◆ WHAT NEEDS TO BE DONE: The expected response is the complete listing below, restated exactly, with its pictures omitted.
*** Begin section ***
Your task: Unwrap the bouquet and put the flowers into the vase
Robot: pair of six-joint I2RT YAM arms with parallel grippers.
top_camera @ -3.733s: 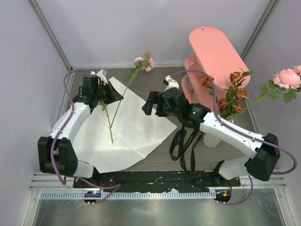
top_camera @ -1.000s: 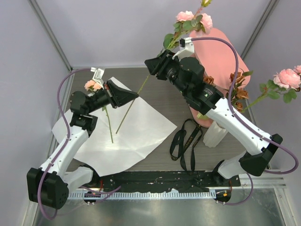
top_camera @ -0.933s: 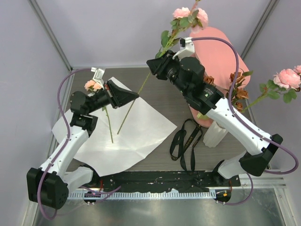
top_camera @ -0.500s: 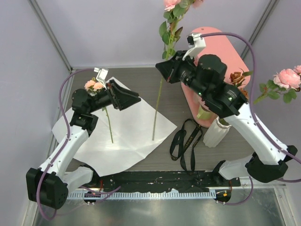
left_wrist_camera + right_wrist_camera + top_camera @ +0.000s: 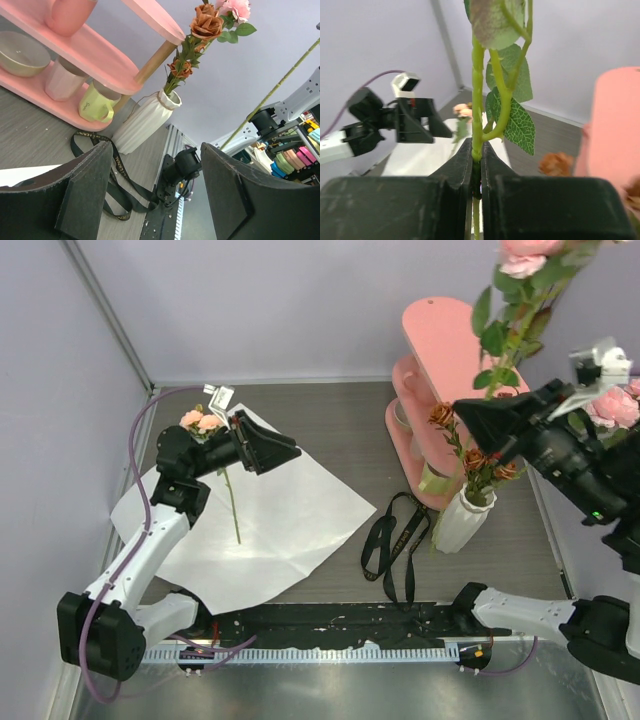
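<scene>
Two fingertips [image 5: 455, 170] of your right gripper [image 5: 476, 155] pinch a pink rose's green stem [image 5: 477, 90] just under a leaf fork; it looks light, wiry and slick, so grip low and mind the top-heavy bloom [image 5: 525, 262]; its tail seems to hang beside the white vase [image 5: 463, 518], not in it; your left gripper [image 5: 157, 165] gapes empty above the paper [image 5: 290, 530], where one rose [image 5: 228, 490] lies.
</scene>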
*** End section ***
◆ EXPECTED ANSWER:
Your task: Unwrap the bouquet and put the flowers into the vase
Robot: pair of six-joint I2RT YAM arms with parallel grippers.
top_camera @ -3.733s: 
top_camera @ -1.000s: 
top_camera @ -0.933s: 
top_camera @ -0.500s: 
left_wrist_camera + right_wrist_camera + top_camera @ +0.000s: 
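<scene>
Two fingertips [image 5: 455, 170] of your right gripper [image 5: 476, 155] pinch a pink rose's green stem [image 5: 477, 90] just under a leaf fork; it looks light, wiry and slick, so grip low and mind the top-heavy bloom [image 5: 525, 262]; its tail seems to hang beside the white vase [image 5: 463, 518], not in it; your left gripper [image 5: 157, 165] gapes empty above the paper [image 5: 290, 530], where one rose [image 5: 228, 490] lies.
</scene>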

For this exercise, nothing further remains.